Maximum/minimum of exponential random variables

exponential distributionprobabilitysolution-verification

Let $T_i$ be the time (in hours) at which you first see a creature of type $i,$ for $1 ≤ i ≤ n.$
Suppose that ($T_i$, $1 ≤ i ≤ n$) are independent, and that $T_i$ has exponential distribution with parameter $\lambda_i$.

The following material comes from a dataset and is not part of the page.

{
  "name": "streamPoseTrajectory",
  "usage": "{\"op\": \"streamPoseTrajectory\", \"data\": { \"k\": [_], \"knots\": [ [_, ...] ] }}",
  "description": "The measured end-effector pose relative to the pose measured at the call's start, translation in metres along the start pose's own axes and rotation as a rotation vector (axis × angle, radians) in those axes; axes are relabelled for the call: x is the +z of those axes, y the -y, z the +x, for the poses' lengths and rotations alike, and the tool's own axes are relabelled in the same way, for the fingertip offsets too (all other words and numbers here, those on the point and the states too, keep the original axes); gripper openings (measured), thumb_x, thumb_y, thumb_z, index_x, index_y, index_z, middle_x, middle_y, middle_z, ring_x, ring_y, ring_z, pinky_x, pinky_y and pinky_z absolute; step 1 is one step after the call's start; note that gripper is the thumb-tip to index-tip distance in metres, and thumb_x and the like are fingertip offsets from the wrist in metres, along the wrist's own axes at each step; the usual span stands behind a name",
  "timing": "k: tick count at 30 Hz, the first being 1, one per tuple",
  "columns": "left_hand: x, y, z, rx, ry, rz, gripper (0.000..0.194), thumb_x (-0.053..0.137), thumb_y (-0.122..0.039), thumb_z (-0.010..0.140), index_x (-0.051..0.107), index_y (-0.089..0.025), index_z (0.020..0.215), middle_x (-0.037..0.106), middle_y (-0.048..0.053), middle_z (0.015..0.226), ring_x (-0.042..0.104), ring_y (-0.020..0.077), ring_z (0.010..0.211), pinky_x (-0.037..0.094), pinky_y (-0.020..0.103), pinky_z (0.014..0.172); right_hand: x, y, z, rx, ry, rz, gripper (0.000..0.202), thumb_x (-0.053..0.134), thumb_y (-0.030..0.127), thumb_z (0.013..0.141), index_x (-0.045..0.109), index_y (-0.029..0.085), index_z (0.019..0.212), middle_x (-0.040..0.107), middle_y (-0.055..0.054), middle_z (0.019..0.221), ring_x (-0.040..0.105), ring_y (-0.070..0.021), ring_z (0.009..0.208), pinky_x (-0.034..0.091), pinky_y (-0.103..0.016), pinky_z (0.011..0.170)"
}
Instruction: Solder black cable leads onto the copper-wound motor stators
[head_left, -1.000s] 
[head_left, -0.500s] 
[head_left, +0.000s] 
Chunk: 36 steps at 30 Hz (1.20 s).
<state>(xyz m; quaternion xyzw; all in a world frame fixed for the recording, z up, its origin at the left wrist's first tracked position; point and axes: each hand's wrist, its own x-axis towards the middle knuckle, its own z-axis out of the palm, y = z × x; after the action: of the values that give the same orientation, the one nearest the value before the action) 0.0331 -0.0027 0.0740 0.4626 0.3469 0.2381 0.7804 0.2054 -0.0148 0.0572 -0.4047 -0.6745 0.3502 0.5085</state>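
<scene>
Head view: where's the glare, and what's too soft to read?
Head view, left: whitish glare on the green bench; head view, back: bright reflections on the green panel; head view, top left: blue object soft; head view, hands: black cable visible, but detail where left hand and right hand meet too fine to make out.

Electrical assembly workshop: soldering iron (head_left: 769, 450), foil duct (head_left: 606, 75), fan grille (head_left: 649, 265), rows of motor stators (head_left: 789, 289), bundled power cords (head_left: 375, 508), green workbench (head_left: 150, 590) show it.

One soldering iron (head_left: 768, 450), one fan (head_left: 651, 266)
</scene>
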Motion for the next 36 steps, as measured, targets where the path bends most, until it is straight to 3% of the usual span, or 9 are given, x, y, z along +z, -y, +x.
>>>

  1. What is the distribution of the time you see your first creature i.e. the minimum of the $T_i$?
  2. What is the expected number of types of creature that you have not met by time $1$?
  3. Now let all $\lambda_i$ be the same, $\lambda_i = \lambda$ for all $i.$ Let $M$ be the maximum of the $T_i$. Find
    the median of the distribution of $M.$

My solution so far:

  1. Let $X$ be the minimum of the $T_i$. Then the distribution of X is $f_X(t) = (\lambda_1+\cdots+\lambda_n)e^{-(\lambda_1 + \cdots + \lambda_n)t}$.
  2. Let $N$ be the number of types of creature not seen by time $1.$ Then $E(N) = e^{-\lambda_1}+\cdots+e^{-\lambda_n}$.
  3. Let M be the maximum of the $T_i$. Then $P(M\leq m) = (1-e^{-\lambda m})^n$. To find the median, solve $ P(M\leq m) =(1-e^{-\lambda m})^n = \frac{1}{2}$ for $m$. I get that the median is $m = \frac{-1}{\lambda}\log\left(1-\frac{1}{2^{1/n}}\right)$.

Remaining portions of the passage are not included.